Kristin came up and touched the smooth whitish scar that prevented the arm’s being completely straightened. “It must have been awful,” she said. “Were you alone?”
“Do you want to blame that on him, too?” Elsa said.
Kristin stammered, flushing.
“He was there,” Elsa said. “He carried me down to the doctor.”
“Oh.” Kristin stood twisting her engagement ring around on her finger.
“He isn’t as bad as all of you always thought he was,” Elsa said bitterly.
“I’m sorry, Elsa. Honestly, I didn’t mean to ...”
“Oh, let’s not,” Elsa said. “Please, Kristin. I didn’t mean to snap at you, either. I just get tangled up. I can feel it all through the house, the way they blame him for everything. I’m as much to blame as he is.”

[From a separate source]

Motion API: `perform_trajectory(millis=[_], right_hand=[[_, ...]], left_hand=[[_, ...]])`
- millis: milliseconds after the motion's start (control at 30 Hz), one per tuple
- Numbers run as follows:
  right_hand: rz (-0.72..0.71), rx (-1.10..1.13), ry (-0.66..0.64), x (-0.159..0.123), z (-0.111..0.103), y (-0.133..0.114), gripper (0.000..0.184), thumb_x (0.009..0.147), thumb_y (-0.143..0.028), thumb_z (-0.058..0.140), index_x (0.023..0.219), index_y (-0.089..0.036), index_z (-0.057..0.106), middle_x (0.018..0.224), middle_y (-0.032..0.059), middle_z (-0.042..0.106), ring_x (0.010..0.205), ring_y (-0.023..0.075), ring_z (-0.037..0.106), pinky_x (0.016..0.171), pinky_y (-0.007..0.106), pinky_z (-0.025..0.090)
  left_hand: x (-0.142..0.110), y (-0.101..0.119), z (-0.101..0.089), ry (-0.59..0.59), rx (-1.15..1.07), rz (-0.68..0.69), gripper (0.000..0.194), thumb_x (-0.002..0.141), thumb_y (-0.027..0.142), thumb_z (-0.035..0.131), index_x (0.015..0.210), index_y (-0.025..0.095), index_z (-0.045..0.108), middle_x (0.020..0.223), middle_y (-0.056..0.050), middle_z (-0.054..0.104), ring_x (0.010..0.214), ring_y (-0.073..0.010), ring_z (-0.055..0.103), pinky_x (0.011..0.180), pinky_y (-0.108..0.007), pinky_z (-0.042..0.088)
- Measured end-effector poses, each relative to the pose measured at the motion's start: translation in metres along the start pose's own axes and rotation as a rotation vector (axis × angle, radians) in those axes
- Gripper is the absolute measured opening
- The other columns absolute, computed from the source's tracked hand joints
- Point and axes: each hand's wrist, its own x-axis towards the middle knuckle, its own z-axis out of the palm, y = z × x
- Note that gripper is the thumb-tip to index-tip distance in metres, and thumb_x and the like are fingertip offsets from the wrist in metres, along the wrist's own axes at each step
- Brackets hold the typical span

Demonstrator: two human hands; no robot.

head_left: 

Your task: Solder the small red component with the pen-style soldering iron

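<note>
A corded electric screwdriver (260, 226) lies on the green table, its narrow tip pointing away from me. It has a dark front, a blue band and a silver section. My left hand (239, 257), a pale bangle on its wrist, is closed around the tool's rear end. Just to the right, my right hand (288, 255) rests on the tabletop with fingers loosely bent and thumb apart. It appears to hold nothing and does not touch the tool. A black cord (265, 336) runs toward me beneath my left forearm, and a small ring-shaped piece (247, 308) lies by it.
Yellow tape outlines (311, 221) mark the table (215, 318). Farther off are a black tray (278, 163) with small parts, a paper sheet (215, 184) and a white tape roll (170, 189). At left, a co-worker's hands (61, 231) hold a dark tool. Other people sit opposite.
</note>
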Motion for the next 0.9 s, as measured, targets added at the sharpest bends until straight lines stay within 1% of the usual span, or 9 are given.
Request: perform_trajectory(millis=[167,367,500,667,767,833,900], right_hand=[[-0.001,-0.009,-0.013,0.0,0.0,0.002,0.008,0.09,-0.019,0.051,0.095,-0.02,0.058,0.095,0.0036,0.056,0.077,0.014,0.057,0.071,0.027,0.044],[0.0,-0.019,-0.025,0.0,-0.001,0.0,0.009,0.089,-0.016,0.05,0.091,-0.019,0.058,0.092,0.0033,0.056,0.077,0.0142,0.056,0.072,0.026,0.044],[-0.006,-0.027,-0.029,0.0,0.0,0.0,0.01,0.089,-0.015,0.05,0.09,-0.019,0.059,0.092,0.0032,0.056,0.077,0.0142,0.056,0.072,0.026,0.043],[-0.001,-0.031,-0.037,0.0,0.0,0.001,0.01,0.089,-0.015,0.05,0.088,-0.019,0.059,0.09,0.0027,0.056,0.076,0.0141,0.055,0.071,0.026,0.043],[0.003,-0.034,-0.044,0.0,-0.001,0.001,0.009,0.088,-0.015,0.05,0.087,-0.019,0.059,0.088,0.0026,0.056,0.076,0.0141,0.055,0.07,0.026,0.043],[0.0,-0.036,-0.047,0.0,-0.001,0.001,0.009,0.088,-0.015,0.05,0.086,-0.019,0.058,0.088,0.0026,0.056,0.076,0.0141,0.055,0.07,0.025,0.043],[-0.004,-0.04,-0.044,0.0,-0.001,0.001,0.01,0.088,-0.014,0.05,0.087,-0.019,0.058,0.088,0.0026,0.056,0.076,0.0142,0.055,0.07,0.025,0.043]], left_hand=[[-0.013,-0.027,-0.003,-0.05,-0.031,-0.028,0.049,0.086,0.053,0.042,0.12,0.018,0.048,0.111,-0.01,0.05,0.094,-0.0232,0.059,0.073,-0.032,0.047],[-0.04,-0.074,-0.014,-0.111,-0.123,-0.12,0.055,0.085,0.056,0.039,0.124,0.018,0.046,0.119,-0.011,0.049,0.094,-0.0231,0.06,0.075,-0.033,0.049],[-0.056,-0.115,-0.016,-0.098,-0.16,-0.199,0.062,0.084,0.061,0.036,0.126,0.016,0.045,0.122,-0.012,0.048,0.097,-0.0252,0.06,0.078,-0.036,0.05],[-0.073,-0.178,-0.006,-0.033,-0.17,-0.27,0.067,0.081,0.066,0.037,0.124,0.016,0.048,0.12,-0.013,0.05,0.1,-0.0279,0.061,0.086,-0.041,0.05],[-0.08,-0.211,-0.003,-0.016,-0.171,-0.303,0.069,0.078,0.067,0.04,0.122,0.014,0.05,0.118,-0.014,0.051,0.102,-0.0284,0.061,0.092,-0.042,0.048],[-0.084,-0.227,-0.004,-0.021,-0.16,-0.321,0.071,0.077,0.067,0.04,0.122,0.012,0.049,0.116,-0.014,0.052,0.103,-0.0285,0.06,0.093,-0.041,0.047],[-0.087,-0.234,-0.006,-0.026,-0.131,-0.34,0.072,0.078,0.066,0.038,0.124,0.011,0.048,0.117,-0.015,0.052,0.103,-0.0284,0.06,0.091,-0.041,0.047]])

“Do you know what Dad said to me after we got your wire?” Kristin sat down on the bed and took both of Elsa’s hands. “He’d talked it all over with Sarah, and you know what he said? He said he wanted me to keep you occupied, and stay around and do things with you, because this whole thing was going to be pretty hard on Sarah. On Sarah! Oh, Else, she’s still ashamed of marrying Dad, and she dislikes you for it, somehow, I know she does.”
“Does she?” Elsa said. “I gave up disliking her a long time ago. She married Dad because she was alone and didn’t have any place to turn. I couldn’t dislike her for that very long. And besides, he’s doing me a favor if he asks you to look after me. Isn’t he?”
“I think Dad would be all right if it weren’t for her,” Kristin said. “She’s just got so good. He missed you after you went away, but she keeps reminding, him of all the sins she says Bo does. When you came back before she didn’t want Dad to let you. That’s the only time I ever heard him get mad at her and bawl her out.”